The study also gives the answer why civilizations need to collapse and new ones are formed to replace them.
Personally, I believe there’s less genetic change than change in attitudes which allow overconfidence. Traditional societies (as emerged from the dark ages) by default use “shaming mechanisms to rein in female sexual predilection”, so they can control the overconfidence of the men. The men need to have “unbiased beliefs” at tough, uncivilized times, in order to survive and work at improving conditions.
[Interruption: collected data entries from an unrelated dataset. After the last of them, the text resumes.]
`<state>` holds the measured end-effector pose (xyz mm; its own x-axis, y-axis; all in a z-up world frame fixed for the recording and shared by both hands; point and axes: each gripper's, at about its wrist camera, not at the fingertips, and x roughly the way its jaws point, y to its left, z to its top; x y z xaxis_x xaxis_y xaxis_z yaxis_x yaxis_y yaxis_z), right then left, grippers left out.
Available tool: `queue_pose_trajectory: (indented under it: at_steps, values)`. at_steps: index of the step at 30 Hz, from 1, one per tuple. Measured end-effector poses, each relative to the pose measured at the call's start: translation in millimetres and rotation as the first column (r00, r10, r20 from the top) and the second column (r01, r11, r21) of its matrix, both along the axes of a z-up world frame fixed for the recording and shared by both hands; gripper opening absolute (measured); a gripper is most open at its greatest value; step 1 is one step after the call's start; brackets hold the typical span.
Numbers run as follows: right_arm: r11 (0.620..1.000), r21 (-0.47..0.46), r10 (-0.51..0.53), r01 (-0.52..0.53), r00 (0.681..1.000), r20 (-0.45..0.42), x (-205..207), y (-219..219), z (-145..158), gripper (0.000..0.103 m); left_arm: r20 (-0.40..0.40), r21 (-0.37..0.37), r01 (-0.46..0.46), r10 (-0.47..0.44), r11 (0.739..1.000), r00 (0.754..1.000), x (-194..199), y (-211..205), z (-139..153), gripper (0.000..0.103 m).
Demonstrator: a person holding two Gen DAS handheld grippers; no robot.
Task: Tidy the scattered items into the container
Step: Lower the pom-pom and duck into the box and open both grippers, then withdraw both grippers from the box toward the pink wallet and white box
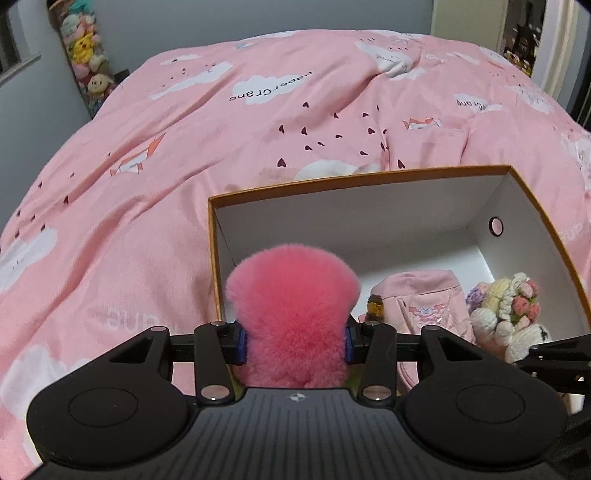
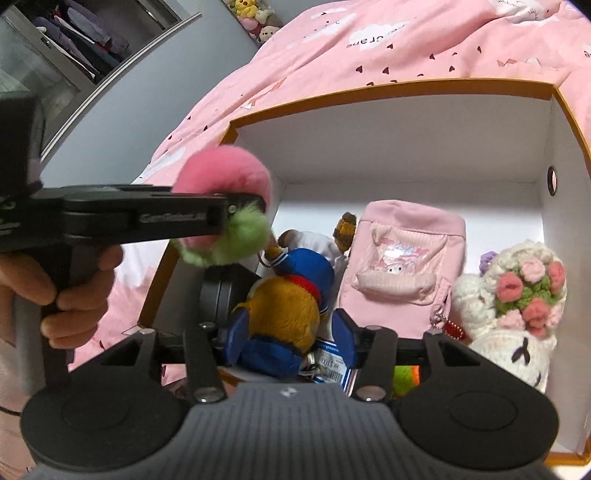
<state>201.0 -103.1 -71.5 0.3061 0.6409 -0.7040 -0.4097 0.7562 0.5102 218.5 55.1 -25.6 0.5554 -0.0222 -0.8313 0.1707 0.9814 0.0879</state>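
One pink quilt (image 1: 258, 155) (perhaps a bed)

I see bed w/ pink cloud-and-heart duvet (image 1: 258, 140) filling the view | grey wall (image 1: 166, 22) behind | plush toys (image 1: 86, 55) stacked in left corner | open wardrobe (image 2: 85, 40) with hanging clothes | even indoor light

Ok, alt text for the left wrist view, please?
The left gripper clamps a fluffy pink pompom above the near corner of an open orange-rimmed box on a pink bedspread. Inside lie a pink pouch and a crocheted bouquet.
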Motion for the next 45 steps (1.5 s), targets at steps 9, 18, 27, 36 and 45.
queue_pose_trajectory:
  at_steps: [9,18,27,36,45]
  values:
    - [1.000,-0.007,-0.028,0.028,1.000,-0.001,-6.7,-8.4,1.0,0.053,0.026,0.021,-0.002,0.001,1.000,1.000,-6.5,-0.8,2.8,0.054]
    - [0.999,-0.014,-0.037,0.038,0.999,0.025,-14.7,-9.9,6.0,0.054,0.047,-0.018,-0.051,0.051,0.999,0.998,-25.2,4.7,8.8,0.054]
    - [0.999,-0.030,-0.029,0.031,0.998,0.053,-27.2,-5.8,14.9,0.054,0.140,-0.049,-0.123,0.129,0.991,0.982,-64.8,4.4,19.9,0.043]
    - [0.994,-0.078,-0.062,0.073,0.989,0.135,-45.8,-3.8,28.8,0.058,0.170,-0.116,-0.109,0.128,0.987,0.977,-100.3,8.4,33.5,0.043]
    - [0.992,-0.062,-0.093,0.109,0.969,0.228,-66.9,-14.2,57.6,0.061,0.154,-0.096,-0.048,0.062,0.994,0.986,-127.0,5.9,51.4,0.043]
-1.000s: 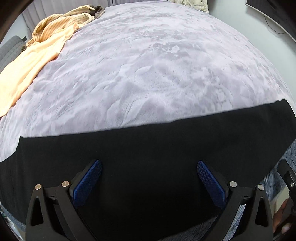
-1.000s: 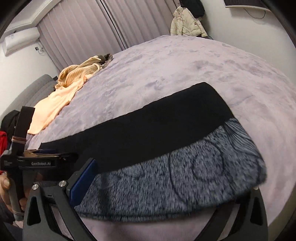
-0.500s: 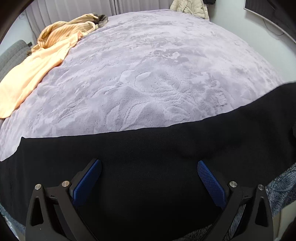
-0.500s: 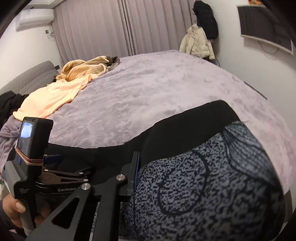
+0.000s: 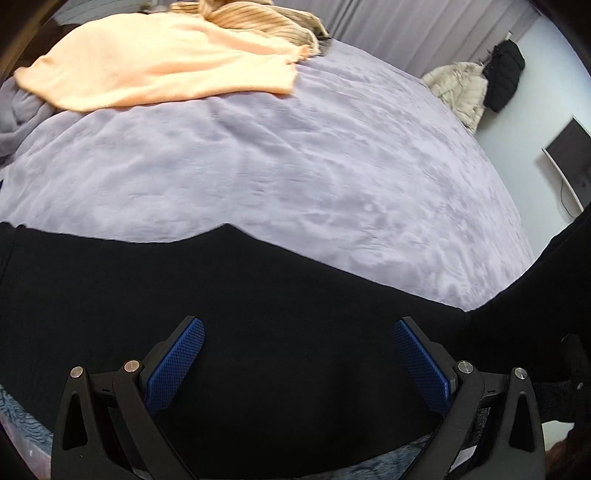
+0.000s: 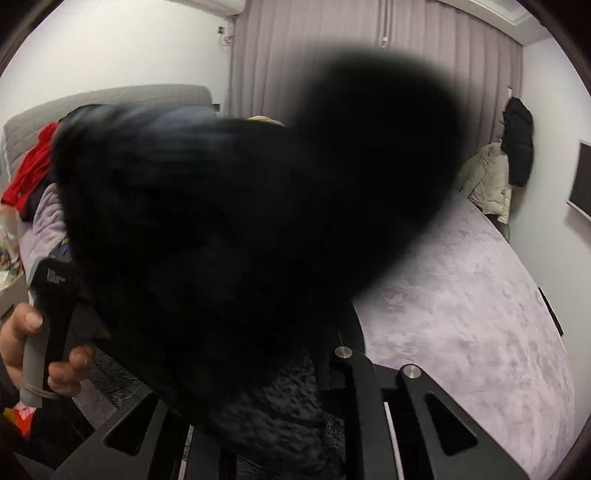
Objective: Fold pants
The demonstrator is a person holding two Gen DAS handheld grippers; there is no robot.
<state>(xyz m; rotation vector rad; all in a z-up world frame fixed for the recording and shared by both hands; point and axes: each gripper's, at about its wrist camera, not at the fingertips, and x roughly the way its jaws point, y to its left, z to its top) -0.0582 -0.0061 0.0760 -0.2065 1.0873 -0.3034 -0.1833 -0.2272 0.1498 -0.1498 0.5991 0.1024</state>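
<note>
The black pants [image 5: 295, 295] lie across the near part of the lilac bedspread [image 5: 295, 158], with the grey fleece lining [image 5: 406, 458] showing at the near edge. My left gripper [image 5: 298, 325] hovers open just above them, and nothing sits between its blue pads [image 5: 177, 358]. My right gripper [image 6: 332, 343] is shut on one end of the pants [image 6: 221, 240] and holds it up. The lifted cloth fills most of the right wrist view and hides the fingertips. From the right edge of the left wrist view the raised black cloth [image 5: 546, 280] slopes down.
A peach garment [image 5: 159, 70] and a ribbed beige sweater [image 5: 258, 22] lie at the bed's far left. Jackets [image 5: 461, 88] hang by the far wall, next to a wall screen [image 6: 581, 184]. Red clothing [image 6: 33, 166] is piled near the headboard. A hand [image 6: 22, 339] grips the left gripper's handle.
My right gripper closed on the pants' end and raised it, swinging leftward until the cloth covers its camera. The left gripper slid left along the pants, still open, bringing the peach garment closer.
</note>
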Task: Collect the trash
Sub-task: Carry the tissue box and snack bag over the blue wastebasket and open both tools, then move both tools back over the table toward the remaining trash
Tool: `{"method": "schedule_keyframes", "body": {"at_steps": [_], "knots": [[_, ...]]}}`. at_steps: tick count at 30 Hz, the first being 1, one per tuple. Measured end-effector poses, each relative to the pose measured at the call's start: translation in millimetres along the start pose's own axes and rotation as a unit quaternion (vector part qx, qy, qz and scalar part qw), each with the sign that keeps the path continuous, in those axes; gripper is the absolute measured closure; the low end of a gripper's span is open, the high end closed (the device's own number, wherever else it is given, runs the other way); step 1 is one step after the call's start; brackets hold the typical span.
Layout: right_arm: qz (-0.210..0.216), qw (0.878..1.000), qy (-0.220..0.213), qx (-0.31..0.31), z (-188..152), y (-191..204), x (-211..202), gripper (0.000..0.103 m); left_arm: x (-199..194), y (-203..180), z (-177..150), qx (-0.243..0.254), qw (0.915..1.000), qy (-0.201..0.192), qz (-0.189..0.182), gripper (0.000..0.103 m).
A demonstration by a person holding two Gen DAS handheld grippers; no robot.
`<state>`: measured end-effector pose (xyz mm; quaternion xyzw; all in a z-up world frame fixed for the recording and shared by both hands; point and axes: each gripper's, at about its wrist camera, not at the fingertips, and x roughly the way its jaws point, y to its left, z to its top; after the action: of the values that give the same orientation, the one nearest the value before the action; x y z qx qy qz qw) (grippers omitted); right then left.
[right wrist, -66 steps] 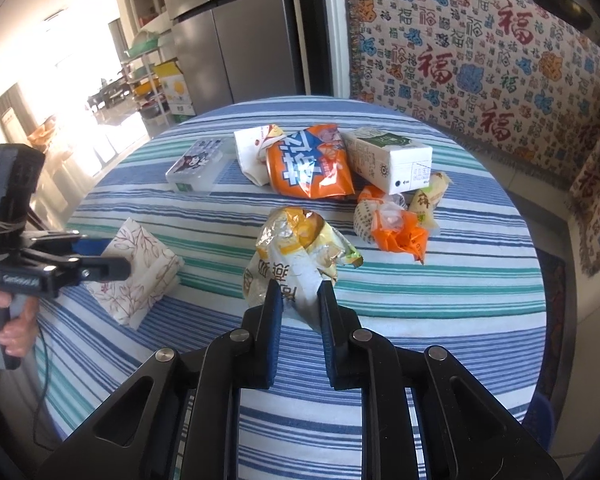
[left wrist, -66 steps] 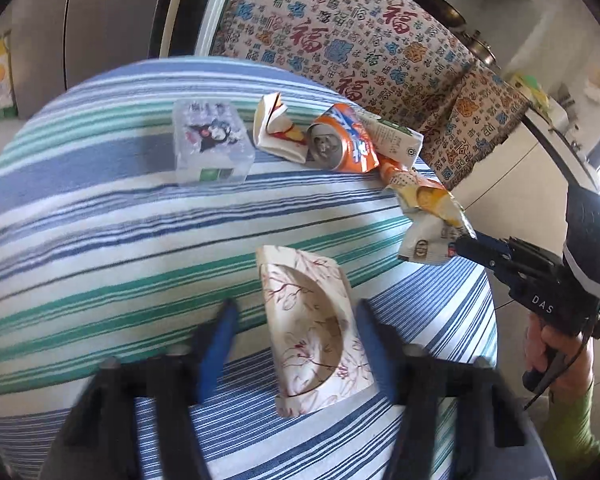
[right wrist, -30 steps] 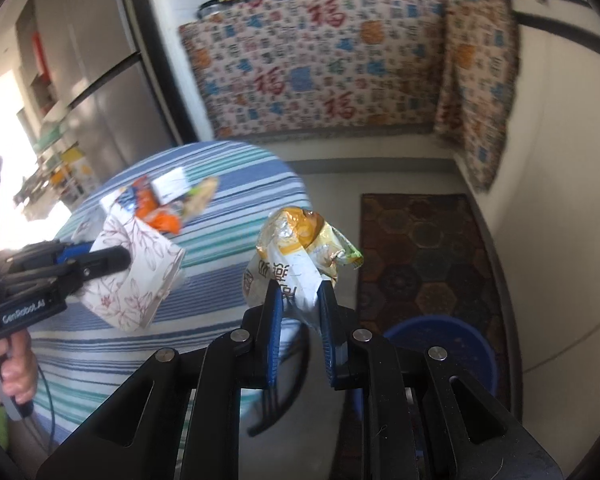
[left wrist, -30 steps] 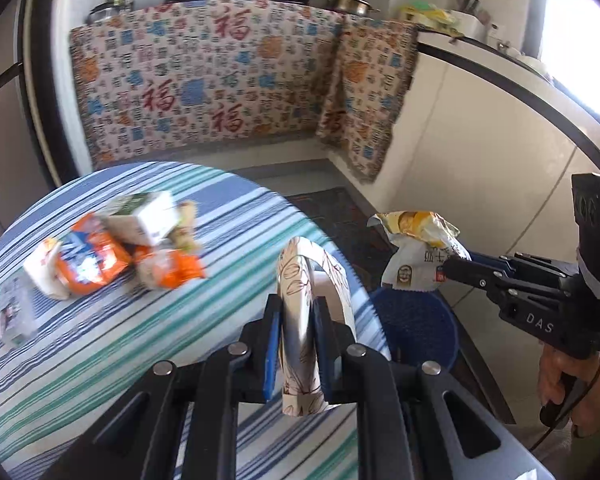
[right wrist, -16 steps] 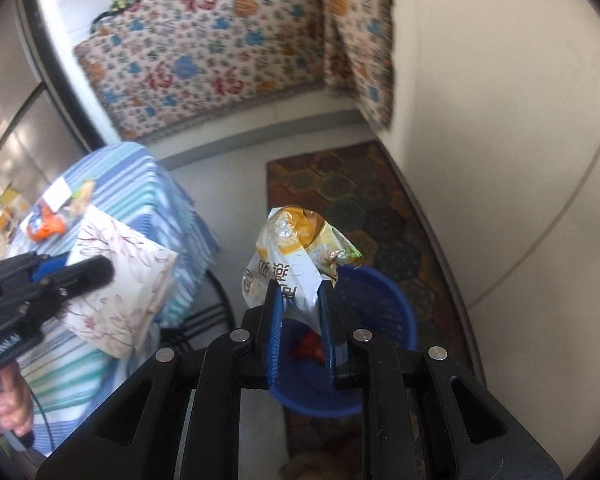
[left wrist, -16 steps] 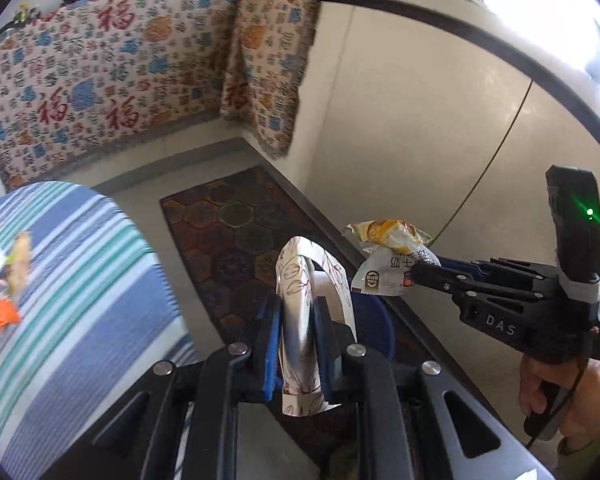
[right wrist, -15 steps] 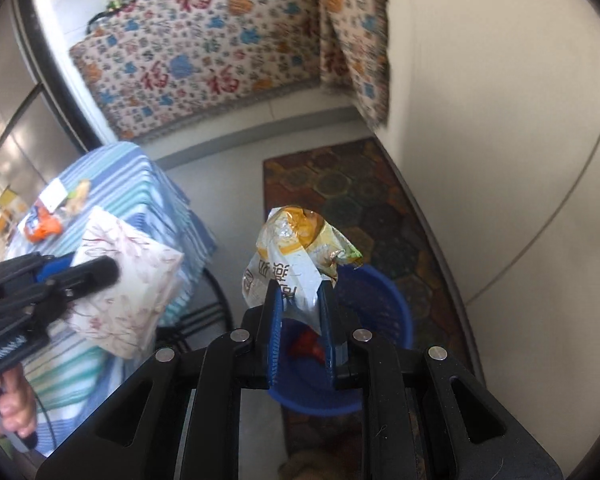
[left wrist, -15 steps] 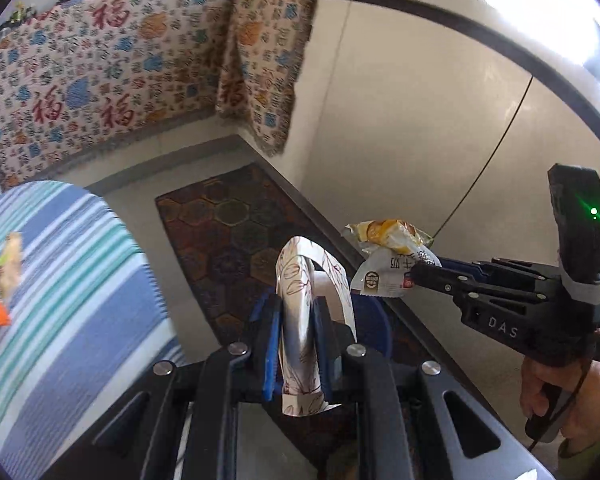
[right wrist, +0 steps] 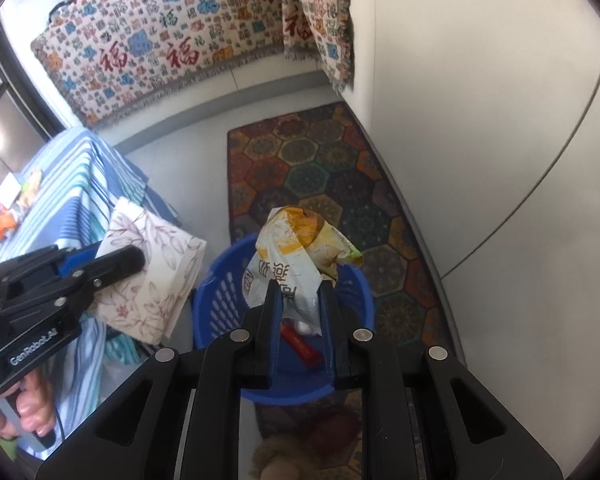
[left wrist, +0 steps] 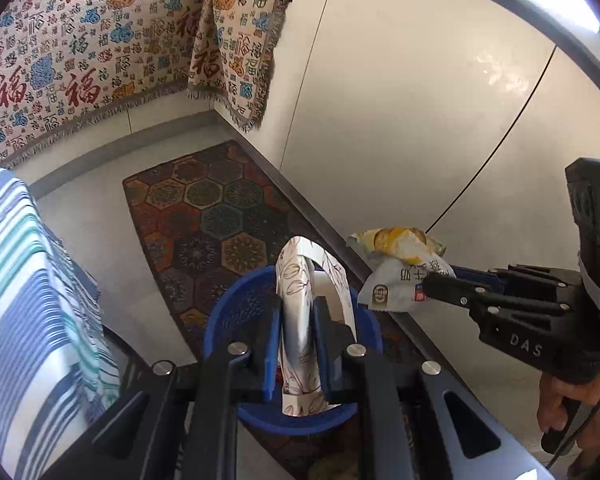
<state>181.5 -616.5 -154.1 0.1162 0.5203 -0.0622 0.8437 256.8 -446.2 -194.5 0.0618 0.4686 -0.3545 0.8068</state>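
- Two handheld grippers hang over a kitchen floor, each clamped on one piece of trash above a bin.
- A round table with a blue, green and white striped cloth (right wrist: 80, 176) stands at the left edge; more wrappers lie on its far part.
- A dark rug with coloured hexagons (right wrist: 324, 176) runs along the pale cabinet fronts.
- A blue plastic basket (right wrist: 220, 300) sits on the near end of the rug, with a red item inside.
- The left gripper (left wrist: 296, 340) has its fingers pressed onto a flattened leaf-print paper box (left wrist: 300, 280), held directly above the basket.
- The right gripper (right wrist: 300, 304) pinches a crumpled yellow and white snack bag (right wrist: 296, 252), also over the basket's opening.
- The bag and the box hang near each other, not touching.
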Motion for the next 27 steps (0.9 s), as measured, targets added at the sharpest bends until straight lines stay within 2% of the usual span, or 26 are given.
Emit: {"method": "schedule_keyframes", "body": {"at_steps": [17, 20, 22, 23, 27], "knots": [[0.002, 1.0, 0.004, -0.007, 2.6, -0.3, 11.3, 0.084, 35.8, -1.4, -11.0, 0.013, 0.9998, 0.014, 0.002, 0.085], [0.0, 1.0, -0.003, -0.009, 3.0, 1.3, 11.9, 0.08, 40.0, 0.0, -10.7, 0.008, 0.9998, 0.018, -0.003, 0.074], [0.0, 1.0, -0.008, -0.008, 3.6, 1.4, 11.7, 0.065, 43.3, 3.5, -9.7, -0.003, 0.9997, 0.021, -0.011, 0.046], [0.0, 1.0, -0.011, -0.007, 4.6, 1.1, 11.2, 0.061, 42.6, 5.0, -8.9, -0.005, 0.9998, 0.016, -0.01, 0.042], [-0.004, 1.0, -0.027, 0.001, 7.9, -1.2, 4.6, 0.057, 37.0, 7.8, -6.3, -0.01, 0.9999, 0.006, -0.011, 0.041]]}}
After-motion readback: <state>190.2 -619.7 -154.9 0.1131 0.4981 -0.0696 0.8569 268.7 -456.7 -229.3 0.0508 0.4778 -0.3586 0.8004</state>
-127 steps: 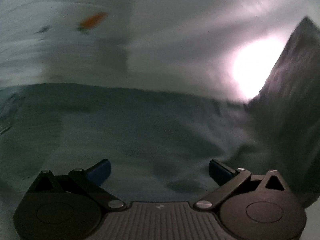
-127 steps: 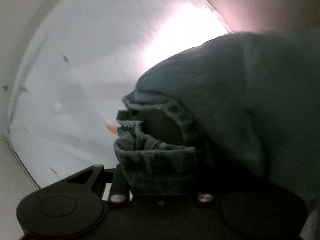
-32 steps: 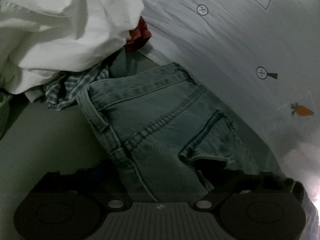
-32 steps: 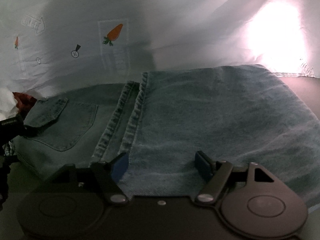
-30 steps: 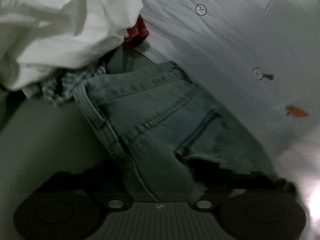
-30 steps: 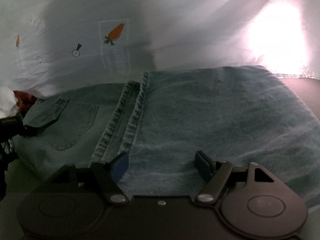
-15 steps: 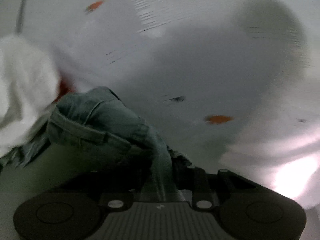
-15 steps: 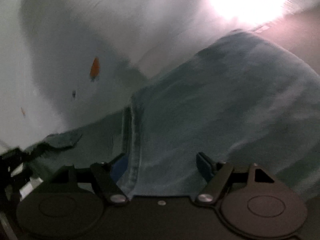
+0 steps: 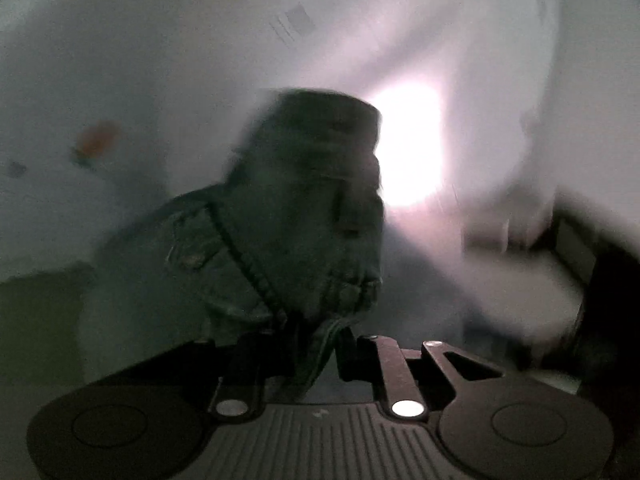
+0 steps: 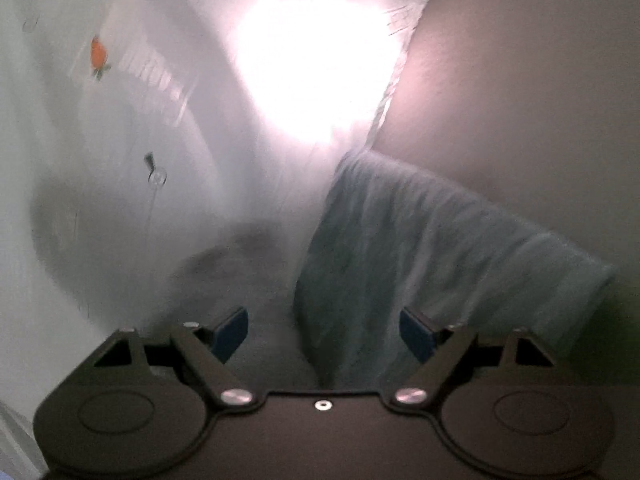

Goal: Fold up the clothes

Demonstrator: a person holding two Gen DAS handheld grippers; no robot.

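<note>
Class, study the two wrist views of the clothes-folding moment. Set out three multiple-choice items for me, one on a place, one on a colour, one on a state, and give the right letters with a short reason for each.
1. Place: in the left wrist view, where is the bunched denim garment?
A. between and just ahead of the left gripper
B. far off at the top edge
C. out of view

2. Colour: what colour are the pads on the fingers of the right gripper?
A. red
B. blue
C. yellow

3. State: how do the right gripper's jaws stand?
A. clamped tight on the carrot print
B. shut with nothing near
C. wide apart, with light denim lying between them

Answers:
1 A, denim runs down into the narrow gap between the fingers.
2 B, both pads show blue.
3 C, a broad gap separates the pads.
</note>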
Later, when surplus of time and material things makes this possible, “mechanisms get dismantled”, which engages the men in competition of who is able to get away with having more overconfidence. Betas get stirred up into this and they also want to play the game, they don’t want to obey alphas anymore (since alphas play overconfidence games and don’t command betas for greater benefit of all as originally intended). Eventually the system runs out of men with “unbiased beliefs”, willing to work at improving conditions.
This happened many times, the most known examples are Greek and Roman civilizations. They became progressively more liberated, until the state simply crumbled into dust for lack of anyone who would actually implement things needed to keep it going. Barbarians practically walked into Rome, they didn’t need to fight much, because everyone was busy being overconfident. The people were on their own again, back to a primordial soup of dark ages such as Somalia today, where you can’t be overconfident but must be alpha male to survive.
I don’t want to be negativistic or condemn anyone. I mention this only as a curiosity to complement the post. I also believe there’s not too much point in trying to convince people to change course, because the downward trajectory is unstoppable by any other means than collapse. Better enjoy ourselves while we can.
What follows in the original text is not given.